Barreto João F, Matos Paula Mena
Center for Psychology at University of Porto.
Faculty of Psychology and Education Science, University of Porto.
Res Psychother. 2017 Oct 27;20(3):279. doi: 10.4081/ripppo.2017.279.
The working alliance has been recognized as a predictor of psychotherapy outcome across therapeutic orientations. Despite mixed findings regarding the effect of problem severity on the alliance formation, there is evidence suggesting that therapist factors may interfere in this association. This study examined how clients' baseline clinical features affected the early alliance and the possible role of therapists' countertransference management as a mediator. Thirteen therapeutic dyads were assessed at 2 different time points. Clients' clinical dimensions were assessed prior to the 2nd session, and therapists' countertransference management and clients' ratings of the alliance were measured after the 2nd session. Positive associations were found between clients' subjective wellbeing, social functioning, risk, and global psychological distress and countertransference management dimensions and total score. Empathy-based countertransference management suppressed the negative impact of clinical risk on alliance. Our findings suggest that clinical problems activate countertransference management, which in turn may buffer their negative effect on alliance.
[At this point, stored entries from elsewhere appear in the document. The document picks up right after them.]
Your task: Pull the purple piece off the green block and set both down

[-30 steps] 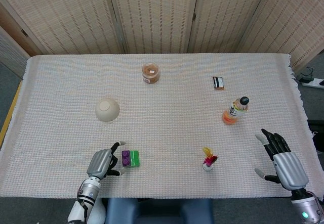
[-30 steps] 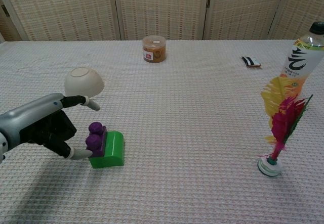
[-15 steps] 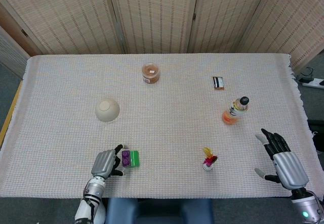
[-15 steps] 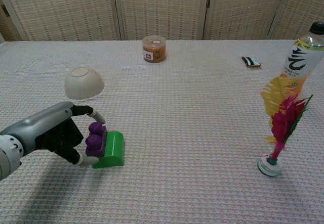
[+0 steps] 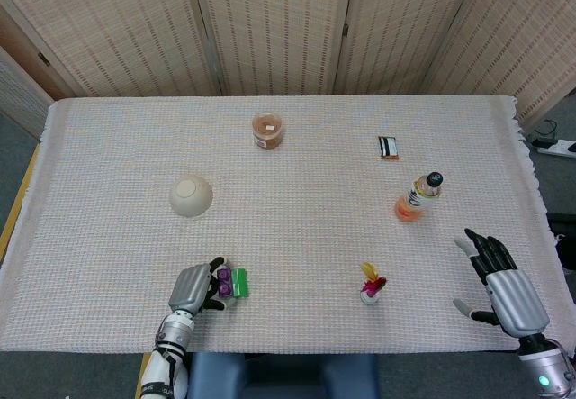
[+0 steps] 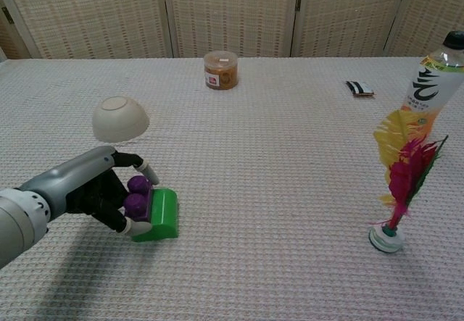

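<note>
The purple piece [image 6: 137, 194] is sitting attached to the left side of the green block [image 6: 162, 214], and the pair is resting on the surface [image 6: 275, 154] near its front edge, left of centre. In the head view the purple piece [image 5: 223, 281] is lying between my left hand [image 5: 192, 287] and the green block [image 5: 239, 282].

I am wrapping my left hand [image 6: 90, 189] around the purple piece: one finger is reaching over the top of it and another is touching its lower front beside the green block. The grip looks closed on the piece, with the block still lying on the surface.

I am holding my right hand [image 5: 500, 283] over the front right corner of the surface, fingers spread apart and gripping nothing. The chest view is not showing this hand.

Behind my left hand, an upturned white bowl [image 6: 119, 117] is resting on the surface, well apart from the block. Further back near the centre, a small round jar [image 6: 220, 69] with a brown lid is standing upright. On the right side, a feathered shuttlecock [image 6: 400, 183] is standing on its base, with a bottle [image 6: 435, 83] with a black cap upright behind it. A small dark packet [image 6: 360, 87] is lying flat further back.
</note>
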Controlling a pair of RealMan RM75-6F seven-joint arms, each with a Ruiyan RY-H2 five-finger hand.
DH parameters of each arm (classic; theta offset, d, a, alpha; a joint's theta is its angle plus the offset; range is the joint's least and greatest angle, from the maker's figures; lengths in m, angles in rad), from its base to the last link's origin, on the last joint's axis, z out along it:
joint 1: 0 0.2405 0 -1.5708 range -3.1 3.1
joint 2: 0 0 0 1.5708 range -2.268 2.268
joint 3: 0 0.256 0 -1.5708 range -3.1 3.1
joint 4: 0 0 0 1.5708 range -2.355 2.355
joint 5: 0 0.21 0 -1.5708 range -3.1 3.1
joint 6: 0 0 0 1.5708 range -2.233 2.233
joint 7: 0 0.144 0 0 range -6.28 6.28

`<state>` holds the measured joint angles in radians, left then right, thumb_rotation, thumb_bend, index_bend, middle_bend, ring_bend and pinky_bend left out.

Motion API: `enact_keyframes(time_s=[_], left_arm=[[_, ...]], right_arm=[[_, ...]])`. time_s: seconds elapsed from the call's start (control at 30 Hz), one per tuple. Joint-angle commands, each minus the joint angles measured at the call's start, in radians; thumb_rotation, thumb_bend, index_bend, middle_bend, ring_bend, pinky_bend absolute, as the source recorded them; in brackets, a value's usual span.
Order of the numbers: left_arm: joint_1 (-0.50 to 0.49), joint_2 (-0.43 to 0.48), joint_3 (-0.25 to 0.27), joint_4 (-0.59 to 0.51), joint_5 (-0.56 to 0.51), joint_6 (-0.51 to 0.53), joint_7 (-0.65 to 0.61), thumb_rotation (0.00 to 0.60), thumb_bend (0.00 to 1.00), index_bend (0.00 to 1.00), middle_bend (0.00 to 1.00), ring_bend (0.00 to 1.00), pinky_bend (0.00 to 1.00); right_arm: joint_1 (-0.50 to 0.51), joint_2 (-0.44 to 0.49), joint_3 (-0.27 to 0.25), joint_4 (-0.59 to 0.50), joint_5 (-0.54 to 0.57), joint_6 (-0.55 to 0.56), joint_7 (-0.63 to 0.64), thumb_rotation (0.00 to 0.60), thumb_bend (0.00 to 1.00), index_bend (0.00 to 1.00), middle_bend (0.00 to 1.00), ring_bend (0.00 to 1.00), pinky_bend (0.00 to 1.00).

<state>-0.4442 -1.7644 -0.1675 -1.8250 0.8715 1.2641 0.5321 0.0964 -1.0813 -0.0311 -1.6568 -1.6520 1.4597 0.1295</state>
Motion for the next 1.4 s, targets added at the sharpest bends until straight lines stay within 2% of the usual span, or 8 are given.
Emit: enact_keyframes(time_s=[0.03, 0.3, 0.43, 0.6, 0.8, 1.0, 1.17, 1.4], left_arm=[[-0.004, 0.003, -0.002, 0.003, -0.008, -0.002, -0.001, 0.6, 0.23, 0.38, 1.0, 1.0, 1.0], [-0.012, 0.004, 0.004, 0.022, -0.01, -0.004, -0.004, 0.6, 0.24, 0.49, 1.0, 1.0, 1.0], [-0.016, 0.009, 0.007, 0.027, -0.005, -0.005, -0.007, 0.6, 0.24, 0.48, 1.0, 1.0, 1.0], [-0.017, 0.017, 0.01, 0.032, 0.006, -0.003, -0.016, 0.6, 0.24, 0.54, 1.0, 1.0, 1.0], [-0.014, 0.033, 0.017, 0.013, 0.026, 0.008, -0.021, 0.6, 0.24, 0.65, 1.0, 1.0, 1.0], [-0.006, 0.066, 0.03, -0.038, 0.057, 0.025, -0.022, 0.6, 0.24, 0.68, 1.0, 1.0, 1.0], [0.0, 0.107, 0.03, -0.095, 0.046, 0.022, -0.031, 0.6, 0.24, 0.68, 1.0, 1.0, 1.0], [-0.007, 0.167, 0.003, -0.16, 0.029, 0.039, -0.017, 0.6, 0.24, 0.68, 1.0, 1.0, 1.0]], right_arm=[[0.0, -0.001, 0.0, 0.0, 0.0, 0.0, -0.001, 0.6, 0.24, 0.0, 0.0, 0.0, 0.0], [-0.001, -0.003, 0.001, 0.0, 0.003, 0.001, -0.008, 0.6, 0.24, 0.0, 0.0, 0.0, 0.0], [-0.001, -0.004, 0.002, 0.0, 0.007, -0.001, -0.009, 0.6, 0.24, 0.0, 0.0, 0.0, 0.0], [0.0, -0.005, 0.002, -0.001, 0.008, -0.003, -0.013, 0.6, 0.24, 0.0, 0.0, 0.0, 0.0], [0.001, -0.006, 0.0, -0.002, 0.008, -0.007, -0.018, 0.6, 0.24, 0.0, 0.0, 0.0, 0.0], [0.013, -0.012, -0.009, 0.005, -0.015, -0.022, -0.004, 0.6, 0.24, 0.0, 0.0, 0.0, 0.0], [0.069, -0.015, -0.04, 0.024, -0.091, -0.076, 0.165, 0.6, 0.24, 0.0, 0.0, 0.0, 0.0], [0.206, -0.011, -0.078, 0.02, -0.243, -0.116, 0.529, 0.6, 0.24, 0.0, 0.0, 0.0, 0.0]])
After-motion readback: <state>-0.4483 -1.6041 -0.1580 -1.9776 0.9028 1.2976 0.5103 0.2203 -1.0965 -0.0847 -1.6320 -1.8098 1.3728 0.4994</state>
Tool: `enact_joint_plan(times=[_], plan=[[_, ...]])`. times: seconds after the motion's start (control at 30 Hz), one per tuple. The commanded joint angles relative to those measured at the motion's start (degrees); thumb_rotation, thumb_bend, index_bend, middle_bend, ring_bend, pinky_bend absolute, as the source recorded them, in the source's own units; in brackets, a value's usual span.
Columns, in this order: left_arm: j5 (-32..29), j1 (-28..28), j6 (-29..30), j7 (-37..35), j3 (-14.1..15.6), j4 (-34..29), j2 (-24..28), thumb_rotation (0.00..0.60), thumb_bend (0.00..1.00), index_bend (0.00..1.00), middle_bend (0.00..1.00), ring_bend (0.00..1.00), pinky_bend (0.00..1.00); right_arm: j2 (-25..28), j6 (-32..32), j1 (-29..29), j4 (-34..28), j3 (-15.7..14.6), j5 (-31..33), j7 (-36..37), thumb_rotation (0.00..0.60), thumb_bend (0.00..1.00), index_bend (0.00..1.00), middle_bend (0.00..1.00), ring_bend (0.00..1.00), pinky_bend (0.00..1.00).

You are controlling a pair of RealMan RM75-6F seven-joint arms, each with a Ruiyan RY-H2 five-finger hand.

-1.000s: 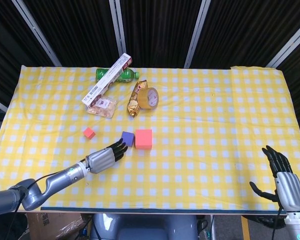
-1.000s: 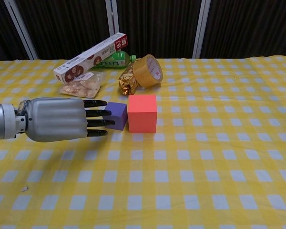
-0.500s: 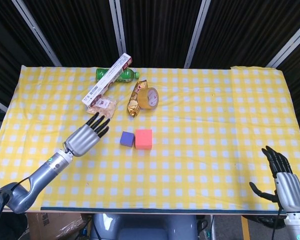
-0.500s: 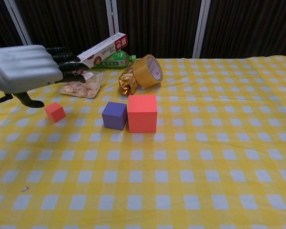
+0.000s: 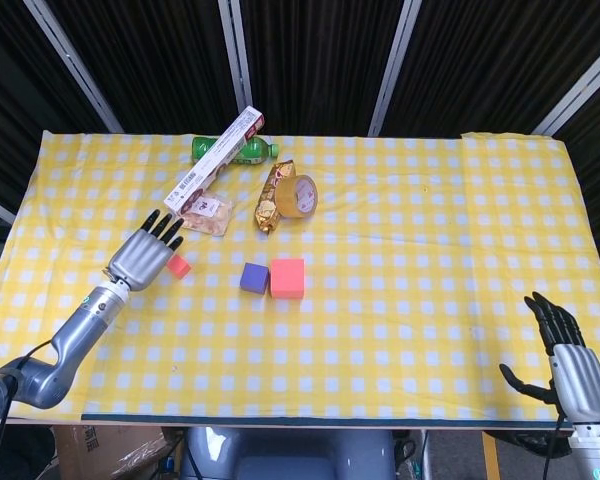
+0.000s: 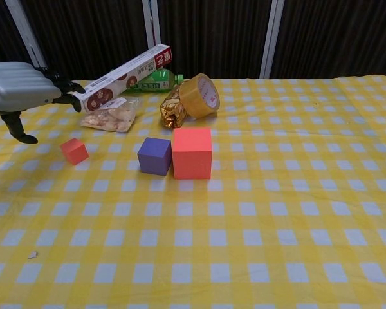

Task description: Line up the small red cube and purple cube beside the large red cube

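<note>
on the table: two red cubes [image 5: 288,278] [image 5: 179,266], one purple cube [image 5: 254,278]; both hands' [image 5: 142,259] [image 5: 570,365] fingers released

Left robot hand [image 5: 145,258]: silver-grey metal back plate, smooth and slightly domed; black fingers [image 5: 162,226] and a black thumb. Wrist: a short silver cylinder with a small green mark (too small to read). Forearm: rounded grey casing, with a thin dark cable running alongside it.

Right robot hand [image 5: 563,352]: same build, a silver-grey back plate with black fingers and thumb, on a silver wrist cylinder.
</note>
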Motion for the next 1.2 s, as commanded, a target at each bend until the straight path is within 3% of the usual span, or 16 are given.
enact_joint_plan(times=[0.03, 0.7, 1.2], plan=[[-0.21, -0.62, -1.09, -1.15, 0.39, 1.73, -1.08, 0.6, 0.24, 0.21, 0.0, 0.0, 0.0, 0.02, -0.15, 0.04, -0.12, -0.01, 0.12, -0.07, 0.6, 0.31, 0.0, 0.0, 0.0, 0.0], [0.24, -2.34, -2.85, -3.79, 1.74, 9.26, -6.58, 0.6, 0.25, 0.29, 0.0, 0.0, 0.0, 0.18, -0.43, 0.1, -0.35, 0.11, 0.48, 0.19, 0.6, 0.31, 0.0, 0.0, 0.0, 0.0], [0.18, -3.31, -3.92, -4.97, 2.17, 13.79, -10.61, 0.6, 0.34, 0.32, 0.0, 0.0, 0.0, 0.14, -0.45, 0.05, -0.45, 0.17, 0.71, 0.32, 0.6, 0.31, 0.0, 0.0, 0.0, 0.0]])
工作联盟已被公认为是跨治疗取向的心理治疗结果的一个预测指标。尽管关于问题严重程度对联盟形成的影响存在不一致的研究结果,但有证据表明治疗师因素可能会干扰这种关联。本研究考察了来访者的基线临床特征如何影响早期联盟,以及治疗师的反移情管理作为中介的可能作用。在两个不同时间点对13个治疗二元组进行了评估。在第二次治疗前评估来访者的临床维度,在第二次治疗后测量治疗师的反移情管理和来访者对联盟的评分。发现来访者的主观幸福感、社会功能、风险和总体心理困扰与反移情管理维度及总分之间存在正相关。基于共情的反移情管理抑制了临床风险对联盟的负面影响。我们的研究结果表明,临床问题会激活反移情管理,而这反过来可能会缓冲它们对联盟的负面影响。